* _THE TASK_
Report every line of the data where the string "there" appears.

* _GIVEN INFORMATION_
===
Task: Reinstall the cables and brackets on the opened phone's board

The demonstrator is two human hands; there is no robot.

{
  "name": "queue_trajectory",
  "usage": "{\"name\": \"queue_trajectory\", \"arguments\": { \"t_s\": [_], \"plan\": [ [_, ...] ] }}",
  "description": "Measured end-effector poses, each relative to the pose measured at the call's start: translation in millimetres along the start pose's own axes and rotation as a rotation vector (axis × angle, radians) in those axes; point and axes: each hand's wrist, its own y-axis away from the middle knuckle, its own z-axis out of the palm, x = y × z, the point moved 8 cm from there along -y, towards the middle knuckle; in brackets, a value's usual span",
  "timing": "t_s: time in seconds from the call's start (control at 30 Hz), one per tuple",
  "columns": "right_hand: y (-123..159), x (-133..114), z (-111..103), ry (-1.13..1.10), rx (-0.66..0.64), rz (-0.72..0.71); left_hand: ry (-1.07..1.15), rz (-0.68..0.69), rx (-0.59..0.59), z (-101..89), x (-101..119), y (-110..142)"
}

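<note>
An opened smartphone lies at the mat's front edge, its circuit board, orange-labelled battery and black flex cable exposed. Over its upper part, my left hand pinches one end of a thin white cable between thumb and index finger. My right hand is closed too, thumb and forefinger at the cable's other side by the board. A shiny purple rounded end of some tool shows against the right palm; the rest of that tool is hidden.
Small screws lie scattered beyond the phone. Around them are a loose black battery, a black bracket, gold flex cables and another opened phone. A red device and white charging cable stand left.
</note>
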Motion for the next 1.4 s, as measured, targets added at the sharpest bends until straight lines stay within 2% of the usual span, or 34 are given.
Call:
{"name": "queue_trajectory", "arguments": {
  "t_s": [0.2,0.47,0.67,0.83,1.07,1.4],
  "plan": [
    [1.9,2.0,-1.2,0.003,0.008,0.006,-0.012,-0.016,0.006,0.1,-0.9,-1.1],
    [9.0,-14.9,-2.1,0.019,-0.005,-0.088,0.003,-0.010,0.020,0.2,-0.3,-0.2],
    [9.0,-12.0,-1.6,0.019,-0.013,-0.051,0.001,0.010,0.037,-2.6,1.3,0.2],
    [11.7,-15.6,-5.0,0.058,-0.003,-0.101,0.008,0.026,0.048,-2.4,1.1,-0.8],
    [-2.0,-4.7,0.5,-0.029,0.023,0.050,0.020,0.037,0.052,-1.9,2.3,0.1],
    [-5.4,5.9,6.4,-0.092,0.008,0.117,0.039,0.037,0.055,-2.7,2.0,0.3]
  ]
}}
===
* _ANSWER BOX_
The demonstrator is two human hands; there is no robot.
  "description": "Measured end-effector poses, each relative to the pose measured at the call's start: translation in millimetres along the start pose's own axes and rotation as a rotation vector (axis × angle, radians) in those axes; point and axes: each hand's wrist, its own y-axis away from the middle knuckle, its own z-axis out of the palm, x = y × z, the point moved 8 cm from there along -y, towards the middle knuckle; in brackets, a value's usual span",

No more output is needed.